### PROBLEM DETAILS
Find the line with "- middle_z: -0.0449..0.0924" in the records below. Copy it and every line after it, up to and including the line with "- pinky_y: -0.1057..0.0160".
------
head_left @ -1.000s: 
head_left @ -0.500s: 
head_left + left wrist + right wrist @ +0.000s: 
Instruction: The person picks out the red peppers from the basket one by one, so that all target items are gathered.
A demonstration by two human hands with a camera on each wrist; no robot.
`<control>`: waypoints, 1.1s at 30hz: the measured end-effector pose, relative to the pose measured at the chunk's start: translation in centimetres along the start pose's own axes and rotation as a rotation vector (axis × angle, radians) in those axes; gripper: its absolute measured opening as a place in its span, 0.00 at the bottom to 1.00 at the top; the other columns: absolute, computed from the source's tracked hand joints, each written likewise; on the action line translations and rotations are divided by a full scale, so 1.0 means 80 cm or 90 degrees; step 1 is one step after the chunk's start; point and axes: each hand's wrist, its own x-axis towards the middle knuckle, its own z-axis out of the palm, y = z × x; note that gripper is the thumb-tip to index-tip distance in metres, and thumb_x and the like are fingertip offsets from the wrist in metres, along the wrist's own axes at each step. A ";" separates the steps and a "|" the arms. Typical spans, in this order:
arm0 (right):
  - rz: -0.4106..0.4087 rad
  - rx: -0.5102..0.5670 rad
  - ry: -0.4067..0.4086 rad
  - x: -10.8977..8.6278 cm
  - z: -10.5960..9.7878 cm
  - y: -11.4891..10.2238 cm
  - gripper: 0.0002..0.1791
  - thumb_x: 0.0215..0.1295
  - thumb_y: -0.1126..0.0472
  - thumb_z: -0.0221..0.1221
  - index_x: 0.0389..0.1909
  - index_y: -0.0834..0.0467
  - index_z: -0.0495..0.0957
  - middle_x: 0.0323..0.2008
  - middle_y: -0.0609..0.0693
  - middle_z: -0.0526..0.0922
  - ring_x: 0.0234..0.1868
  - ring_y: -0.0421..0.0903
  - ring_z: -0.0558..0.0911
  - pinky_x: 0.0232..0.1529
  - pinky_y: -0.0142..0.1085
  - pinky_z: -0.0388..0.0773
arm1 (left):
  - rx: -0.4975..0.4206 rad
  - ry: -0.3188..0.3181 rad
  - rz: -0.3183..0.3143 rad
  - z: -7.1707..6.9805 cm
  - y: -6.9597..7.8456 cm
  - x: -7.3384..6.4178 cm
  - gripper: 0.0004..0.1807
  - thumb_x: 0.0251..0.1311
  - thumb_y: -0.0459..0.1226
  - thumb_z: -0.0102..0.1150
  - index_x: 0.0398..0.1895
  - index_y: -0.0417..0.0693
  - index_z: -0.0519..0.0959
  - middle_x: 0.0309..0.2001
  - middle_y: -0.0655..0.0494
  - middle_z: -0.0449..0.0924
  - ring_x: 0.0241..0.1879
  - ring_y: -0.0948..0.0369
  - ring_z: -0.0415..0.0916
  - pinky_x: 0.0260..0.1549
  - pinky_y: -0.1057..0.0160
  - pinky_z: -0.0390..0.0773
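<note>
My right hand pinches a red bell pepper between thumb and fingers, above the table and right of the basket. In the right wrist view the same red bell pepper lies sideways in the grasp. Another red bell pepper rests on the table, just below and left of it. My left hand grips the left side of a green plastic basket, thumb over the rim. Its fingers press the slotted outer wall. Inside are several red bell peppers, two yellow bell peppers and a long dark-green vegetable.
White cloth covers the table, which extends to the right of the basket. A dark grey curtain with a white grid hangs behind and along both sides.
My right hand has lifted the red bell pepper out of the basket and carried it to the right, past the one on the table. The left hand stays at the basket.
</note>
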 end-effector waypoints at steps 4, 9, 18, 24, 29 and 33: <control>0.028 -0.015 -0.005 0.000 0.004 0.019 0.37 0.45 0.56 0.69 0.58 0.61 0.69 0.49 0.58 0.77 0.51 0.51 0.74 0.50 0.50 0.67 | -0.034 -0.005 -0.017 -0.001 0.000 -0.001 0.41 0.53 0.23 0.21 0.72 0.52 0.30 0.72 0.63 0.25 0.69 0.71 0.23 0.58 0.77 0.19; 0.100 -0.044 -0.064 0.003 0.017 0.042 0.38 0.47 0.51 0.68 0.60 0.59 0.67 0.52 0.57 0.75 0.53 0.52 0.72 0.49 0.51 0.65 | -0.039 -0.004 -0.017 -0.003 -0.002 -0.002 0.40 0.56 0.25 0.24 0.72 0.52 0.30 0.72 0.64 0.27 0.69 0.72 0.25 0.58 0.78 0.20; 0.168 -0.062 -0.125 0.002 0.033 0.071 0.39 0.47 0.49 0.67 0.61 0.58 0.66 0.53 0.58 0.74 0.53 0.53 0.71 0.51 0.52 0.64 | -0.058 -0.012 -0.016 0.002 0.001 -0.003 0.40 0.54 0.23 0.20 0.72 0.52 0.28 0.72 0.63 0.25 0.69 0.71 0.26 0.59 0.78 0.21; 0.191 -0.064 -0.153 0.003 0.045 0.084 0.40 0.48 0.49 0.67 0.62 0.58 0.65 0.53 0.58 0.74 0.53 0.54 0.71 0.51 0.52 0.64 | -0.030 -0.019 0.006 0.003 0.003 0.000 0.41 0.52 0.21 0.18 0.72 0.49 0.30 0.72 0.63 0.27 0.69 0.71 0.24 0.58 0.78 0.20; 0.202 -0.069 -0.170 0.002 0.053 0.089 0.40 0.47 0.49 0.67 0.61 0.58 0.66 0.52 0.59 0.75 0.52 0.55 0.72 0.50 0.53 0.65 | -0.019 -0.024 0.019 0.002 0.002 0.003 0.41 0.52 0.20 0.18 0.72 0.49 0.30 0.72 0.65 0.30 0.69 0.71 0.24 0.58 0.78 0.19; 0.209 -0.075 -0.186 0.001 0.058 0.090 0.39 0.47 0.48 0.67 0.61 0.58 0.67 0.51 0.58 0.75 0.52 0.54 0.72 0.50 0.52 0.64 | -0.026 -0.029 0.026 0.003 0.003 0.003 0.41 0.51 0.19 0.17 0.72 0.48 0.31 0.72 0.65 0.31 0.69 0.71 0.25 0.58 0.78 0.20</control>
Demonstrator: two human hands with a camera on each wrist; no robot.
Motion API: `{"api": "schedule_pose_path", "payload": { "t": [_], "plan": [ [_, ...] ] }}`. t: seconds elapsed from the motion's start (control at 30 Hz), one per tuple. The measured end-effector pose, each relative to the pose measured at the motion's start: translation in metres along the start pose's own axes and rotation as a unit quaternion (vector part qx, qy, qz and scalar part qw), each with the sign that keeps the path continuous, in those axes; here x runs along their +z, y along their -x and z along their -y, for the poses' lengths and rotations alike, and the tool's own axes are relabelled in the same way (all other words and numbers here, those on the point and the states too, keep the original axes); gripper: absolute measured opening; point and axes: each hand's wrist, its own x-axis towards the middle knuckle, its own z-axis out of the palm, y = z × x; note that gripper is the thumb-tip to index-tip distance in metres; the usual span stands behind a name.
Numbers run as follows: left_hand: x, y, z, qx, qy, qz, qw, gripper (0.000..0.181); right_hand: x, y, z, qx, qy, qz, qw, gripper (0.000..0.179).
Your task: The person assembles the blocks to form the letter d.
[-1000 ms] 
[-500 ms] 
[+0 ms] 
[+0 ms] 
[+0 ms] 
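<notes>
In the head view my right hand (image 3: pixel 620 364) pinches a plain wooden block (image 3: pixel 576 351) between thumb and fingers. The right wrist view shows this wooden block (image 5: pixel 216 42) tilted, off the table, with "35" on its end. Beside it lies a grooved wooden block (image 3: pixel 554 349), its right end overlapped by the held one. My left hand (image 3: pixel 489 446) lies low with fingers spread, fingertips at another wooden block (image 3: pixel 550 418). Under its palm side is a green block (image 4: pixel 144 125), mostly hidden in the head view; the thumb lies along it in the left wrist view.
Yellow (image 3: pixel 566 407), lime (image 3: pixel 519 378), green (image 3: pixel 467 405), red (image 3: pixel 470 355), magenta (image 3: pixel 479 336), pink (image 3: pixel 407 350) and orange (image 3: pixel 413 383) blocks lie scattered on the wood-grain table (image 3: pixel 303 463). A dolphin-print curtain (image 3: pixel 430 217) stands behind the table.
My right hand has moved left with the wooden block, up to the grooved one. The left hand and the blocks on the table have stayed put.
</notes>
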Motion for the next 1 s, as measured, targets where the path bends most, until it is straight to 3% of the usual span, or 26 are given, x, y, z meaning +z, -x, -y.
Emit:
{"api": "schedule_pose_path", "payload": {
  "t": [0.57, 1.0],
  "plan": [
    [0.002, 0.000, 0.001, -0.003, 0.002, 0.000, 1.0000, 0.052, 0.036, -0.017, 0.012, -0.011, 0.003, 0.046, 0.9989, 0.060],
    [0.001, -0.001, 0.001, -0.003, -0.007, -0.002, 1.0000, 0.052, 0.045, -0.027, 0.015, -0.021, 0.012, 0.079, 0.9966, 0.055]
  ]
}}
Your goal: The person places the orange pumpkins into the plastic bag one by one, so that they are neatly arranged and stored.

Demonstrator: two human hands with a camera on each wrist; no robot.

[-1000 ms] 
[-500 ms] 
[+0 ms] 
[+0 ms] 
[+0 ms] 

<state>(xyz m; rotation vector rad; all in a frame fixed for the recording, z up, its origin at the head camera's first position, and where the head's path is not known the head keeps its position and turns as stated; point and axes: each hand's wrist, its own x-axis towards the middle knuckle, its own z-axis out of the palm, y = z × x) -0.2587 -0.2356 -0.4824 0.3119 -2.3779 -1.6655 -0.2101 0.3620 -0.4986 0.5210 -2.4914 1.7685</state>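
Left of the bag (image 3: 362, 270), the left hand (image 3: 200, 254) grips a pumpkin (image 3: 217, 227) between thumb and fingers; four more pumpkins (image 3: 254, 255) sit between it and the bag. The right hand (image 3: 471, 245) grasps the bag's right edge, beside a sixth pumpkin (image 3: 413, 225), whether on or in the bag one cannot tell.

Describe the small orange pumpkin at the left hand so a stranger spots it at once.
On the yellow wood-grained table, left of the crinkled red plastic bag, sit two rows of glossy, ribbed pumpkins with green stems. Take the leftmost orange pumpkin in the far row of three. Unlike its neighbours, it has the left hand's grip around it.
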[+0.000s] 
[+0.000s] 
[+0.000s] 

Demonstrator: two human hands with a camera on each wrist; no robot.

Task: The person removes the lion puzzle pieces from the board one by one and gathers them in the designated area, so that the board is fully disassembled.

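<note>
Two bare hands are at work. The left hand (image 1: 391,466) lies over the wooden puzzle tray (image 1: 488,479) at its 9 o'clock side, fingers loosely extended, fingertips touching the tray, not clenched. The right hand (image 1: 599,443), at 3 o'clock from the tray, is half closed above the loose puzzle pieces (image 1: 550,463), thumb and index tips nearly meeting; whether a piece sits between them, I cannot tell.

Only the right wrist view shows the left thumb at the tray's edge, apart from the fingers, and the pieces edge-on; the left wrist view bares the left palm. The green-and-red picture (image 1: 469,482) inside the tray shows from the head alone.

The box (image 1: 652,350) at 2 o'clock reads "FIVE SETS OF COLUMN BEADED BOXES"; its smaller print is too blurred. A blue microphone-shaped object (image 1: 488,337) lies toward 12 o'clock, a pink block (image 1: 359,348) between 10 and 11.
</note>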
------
### ANSWER SPACE
  - middle_z: -0.0449..0.0924
  - ring_x: 0.0241..0.1879
  - ring_y: -0.0948..0.0369
  - ring_z: -0.0415..0.0916
  - pinky_x: 0.0260..0.1549
  - pinky_y: -0.1057..0.0160

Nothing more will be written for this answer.